Software & Data Management
While standalone operation requires no software, the TEPAT supports bidirectional USB-C connectivity for firmware updates and configuration backup/restore via Esco LabLink Desktop (Windows/macOS). LabLink enables creation of SOP-compliant method templates—including volume presets, dwell times, and aspiration/dispense speeds—with exportable CSV reports for QA review. Audit trail functionality records operator ID (via optional RFID badge integration), date/time stamps, and parameter modifications—meeting ALCOA+ data integrity principles. Data exports are compatible with LIMS platforms via standardized XML schema (ASTM E1482-22 compliant).
Applications
- Preparation of qPCR and NGS library dilution series requiring sub-microliter accuracy
- Cell seeding into 96-/384-well plates with consistent viability and density control
- ELISA assay setup with precise antigen/antibody titration across multiple concentrations
- Automated sample normalization prior to HPLC or mass spectrometry analysis
- CRISPR guide RNA complex assembly where stoichiometric fidelity directly impacts editing efficiency
- Quality control testing of pharmaceutical excipients and biologics formulations under GMP Annex 1 environmental controls
FAQ
Is the TEPAT compatible with third-party low-retention tips?

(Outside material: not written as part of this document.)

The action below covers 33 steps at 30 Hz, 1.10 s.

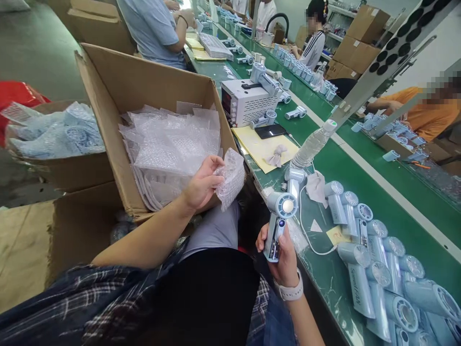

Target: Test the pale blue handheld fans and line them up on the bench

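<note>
Handheld fan (279, 221) upright just off the bench (363, 168) near edge, right hand (283, 259) wrapped around its handle. Left hand (201, 185) pinches bubble-wrap bag (230, 175) at the cardboard box (118, 81) opening. Fan row (374, 254) crowds the bench right.

Factory assembly line.
Long green conveyor bench (378, 192), rows of handheld fans (378, 269), cardboard cartons (108, 96), seated workers (154, 29).
</note>
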Available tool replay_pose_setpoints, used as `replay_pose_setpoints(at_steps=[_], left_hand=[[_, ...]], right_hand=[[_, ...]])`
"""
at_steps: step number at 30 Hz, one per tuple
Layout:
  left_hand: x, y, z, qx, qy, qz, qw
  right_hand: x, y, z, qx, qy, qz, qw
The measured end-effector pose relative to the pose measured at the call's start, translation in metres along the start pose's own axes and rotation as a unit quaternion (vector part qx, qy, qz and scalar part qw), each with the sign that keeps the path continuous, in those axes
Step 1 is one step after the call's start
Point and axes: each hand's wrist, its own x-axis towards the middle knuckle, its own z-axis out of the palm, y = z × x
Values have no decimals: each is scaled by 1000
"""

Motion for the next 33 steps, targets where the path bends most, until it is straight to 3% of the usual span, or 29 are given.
replay_pose_setpoints(at_steps=[6,13,17,20,23,26,28,30,33], left_hand=[[-3,-8,-2,43,-32,-26,998],[-8,0,-14,-46,-55,-56,996],[-7,-7,-24,-46,-29,-79,995],[-7,-17,-23,-55,-19,-98,993],[-2,-29,-9,-117,-44,-132,983],[20,-45,21,-131,-94,-138,977],[46,-57,44,-41,-102,-77,991],[75,-67,66,73,-76,20,994],[108,-72,87,129,-27,111,985]], right_hand=[[-1,4,-9,-5,11,-15,1000],[6,4,-7,-7,-3,-20,1000],[11,8,-7,-4,-13,-30,999],[10,12,-8,-10,17,-28,999],[7,10,-8,-8,70,-4,997],[-1,0,-10,-21,97,-14,995],[-8,-11,-14,-38,109,-28,993],[-18,-22,-20,-56,141,-46,987],[-35,-34,-31,-71,195,-73,975]])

Yes—when tip dimensions conform to ISO 8655-3 specifications, reproducibility remains within stated accuracy limits.
Can the device be calibrated in-house?
Yes, using gravimetric methods per ISO 8655-6; Esco provides calibration kits and certified reference weights.
What is the recommended maintenance interval?
Visual inspection and function check every 3 months; full service (seal replacement, motor calibration) every 12 months or after 50,000 cycles.
Does the TEPAT support sterile field operation inside biosafety cabinets?
Yes—the compact footprint (≤120 mm × 55 mm base) allows placement within Class II A2 cabinets without compromising airflow integrity.
How is data integrity ensured during electronic record keeping?
LabLink enforces role-based access control, electronic signatures, and immutable audit trails aligned with 21 CFR Part 11 Subpart B requirements.